> **Activity**
Quote every line of the data below as it stands, omitting pictures.

> **Input data**
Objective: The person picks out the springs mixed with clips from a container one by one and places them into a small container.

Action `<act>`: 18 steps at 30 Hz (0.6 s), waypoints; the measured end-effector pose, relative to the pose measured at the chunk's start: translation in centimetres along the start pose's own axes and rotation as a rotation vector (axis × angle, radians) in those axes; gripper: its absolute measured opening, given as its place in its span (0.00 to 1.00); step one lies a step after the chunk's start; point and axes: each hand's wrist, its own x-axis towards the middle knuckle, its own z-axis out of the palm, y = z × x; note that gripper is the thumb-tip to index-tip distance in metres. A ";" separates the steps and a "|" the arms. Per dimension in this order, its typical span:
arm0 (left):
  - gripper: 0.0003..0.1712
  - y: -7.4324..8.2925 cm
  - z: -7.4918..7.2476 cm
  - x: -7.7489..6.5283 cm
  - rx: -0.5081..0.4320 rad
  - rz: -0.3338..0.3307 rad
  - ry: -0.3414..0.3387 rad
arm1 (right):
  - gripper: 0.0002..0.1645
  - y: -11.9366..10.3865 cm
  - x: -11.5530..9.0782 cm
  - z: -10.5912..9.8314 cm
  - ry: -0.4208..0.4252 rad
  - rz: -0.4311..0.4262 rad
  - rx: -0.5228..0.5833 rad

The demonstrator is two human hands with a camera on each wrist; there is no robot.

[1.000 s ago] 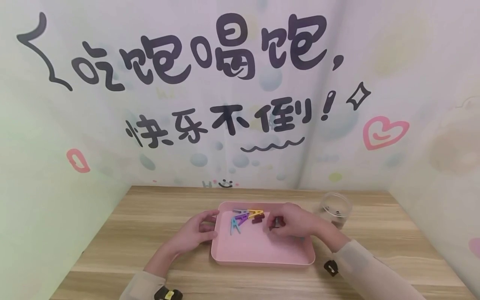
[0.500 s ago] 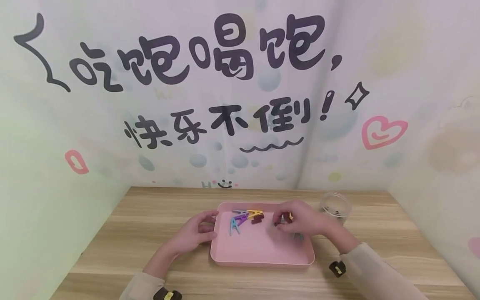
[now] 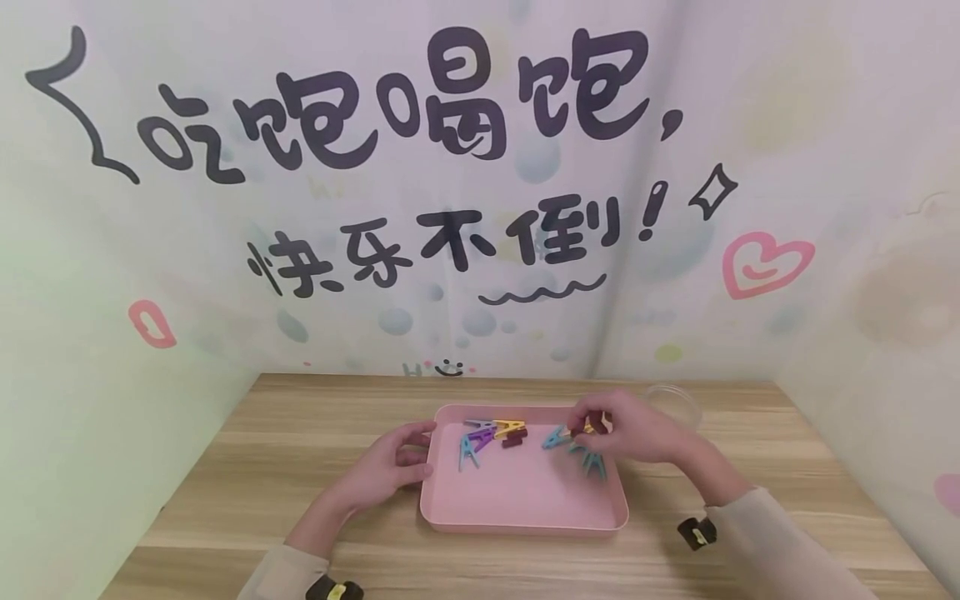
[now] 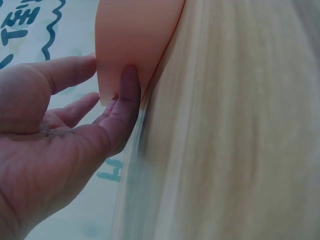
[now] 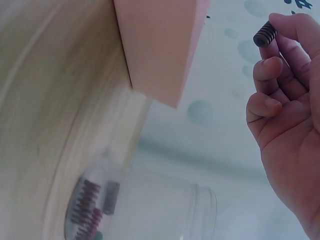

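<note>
Closest to me on the head feed are two beige sleeves point(image 3: 780, 550), each with a dark wrist unit point(image 3: 697, 533) beside it, reaching over the wood-grain surface point(image 3: 390, 567). I have the left hand point(image 3: 386, 471) resting against the left end of the pink tray point(image 3: 525, 496), fingers loosely bent, some tips touching its wall. The right hand point(image 3: 633, 429) is over the tray's right end; my right wrist feed shows its fingertips pinching a small dark-brown ribbed cylinder point(image 5: 265, 35), the other fingers curled in toward the palm. Just beneath and beside that hand, I see light-blue clothespins point(image 3: 554, 437) and a bit of yellow, partly hidden. Towards the tray's far left lies a cluster: a light-blue clothespin point(image 3: 468, 452), then a purple one point(image 3: 482, 437), a yellow one point(image 3: 512, 427) and a greyish one, with two maroon pieces point(image 3: 512, 442) close by. Behind the right wrist stands a clear jar point(image 5: 165, 205) with ribbed pieces at its bottom. Farthest off is a pale backdrop point(image 3: 375, 325) printed with black Chinese characters.
</note>
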 end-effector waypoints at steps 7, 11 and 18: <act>0.40 -0.1 0.3 0.0 -0.005 -0.005 0.002 | 0.11 0.4 -1.4 -1.1 0.040 0.032 -0.056; 0.40 -0.1 0.4 0.1 -0.010 -0.005 0.006 | 0.10 0.7 -2.1 -1.9 0.073 0.047 -0.130; 0.39 0.3 0.2 0.2 0.028 -0.014 0.024 | 0.10 1.4 -2.6 -3.1 0.114 0.020 -0.116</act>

> **Output for this exercise**
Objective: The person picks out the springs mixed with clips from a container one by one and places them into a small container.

Action `<act>`: 18 steps at 30 Hz (0.6 s), waypoints; the measured end-effector pose, relative to the pose measured at the chunk's start: translation in centimetres along the start pose's own axes and rotation as a rotation vector (axis × angle, radians) in those axes; gripper: its absolute measured opening, given as its place in its span (0.00 to 1.00); step one lies a step after the chunk's start; point and axes: each hand's wrist, its own x-axis towards the middle knuckle, its own z-axis out of the palm, y = z × x; note that gripper is the thumb-tip to index-tip distance in metres. A ";" separates the steps and a "|" the arms. Per dimension in this order, its typical span:
arm0 (left):
  - gripper: 0.0003..0.1712
  - y: -7.4324..8.2925 cm
  - z: -7.4918..7.2476 cm
  - x: -7.7489..6.5283 cm
  - rx: -0.5081..0.4320 rad
  - rz: -0.3338..0.3307 rad
  - ry: -0.3414..0.3387 rad
arm1 (right):
  - gripper: 0.0002..0.1645
  - y: -11.9366..10.3865 cm
  - x: -11.5530..9.0782 cm
  - z: -10.5912..9.8314 cm
  - ry: -0.4208..0.4252 rad
  - rz: -0.4311..0.4262 rad
  - rx: -0.5228..0.5833 rad

The demonstrator is two human hands with a camera on each wrist; there is no robot.

[1.000 s ago] 
[0.500 s ago] 
[now] 
[now] 
[now] 

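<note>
Closest to me on the head feed are two beige sleeves point(image 3: 780, 550), each with a dark wrist unit point(image 3: 697, 533) beside it, reaching over the wood-grain surface point(image 3: 390, 567). I have the left hand point(image 3: 386, 471) resting against the left end of the pink tray point(image 3: 525, 496), fingers loosely bent, some tips touching its wall. The right hand point(image 3: 633, 429) is over the tray's right end; my right wrist feed shows its fingertips pinching a small dark-brown ribbed cylinder point(image 5: 265, 35), the other fingers curled in toward the palm. Just beneath and beside that hand, I see light-blue clothespins point(image 3: 554, 437) and a bit of yellow, partly hidden. Towards the tray's far left lies a cluster: a light-blue clothespin point(image 3: 468, 452), then a purple one point(image 3: 482, 437), a yellow one point(image 3: 512, 427) and a greyish one, with two maroon pieces point(image 3: 512, 442) close by. Behind the right wrist stands a clear jar point(image 5: 165, 205) with ribbed pieces at its bottom. Farthest off is a pale backdrop point(image 3: 375, 325) printed with black Chinese characters.
</note>
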 end-effector waypoints at steps 7, 11 and 18: <act>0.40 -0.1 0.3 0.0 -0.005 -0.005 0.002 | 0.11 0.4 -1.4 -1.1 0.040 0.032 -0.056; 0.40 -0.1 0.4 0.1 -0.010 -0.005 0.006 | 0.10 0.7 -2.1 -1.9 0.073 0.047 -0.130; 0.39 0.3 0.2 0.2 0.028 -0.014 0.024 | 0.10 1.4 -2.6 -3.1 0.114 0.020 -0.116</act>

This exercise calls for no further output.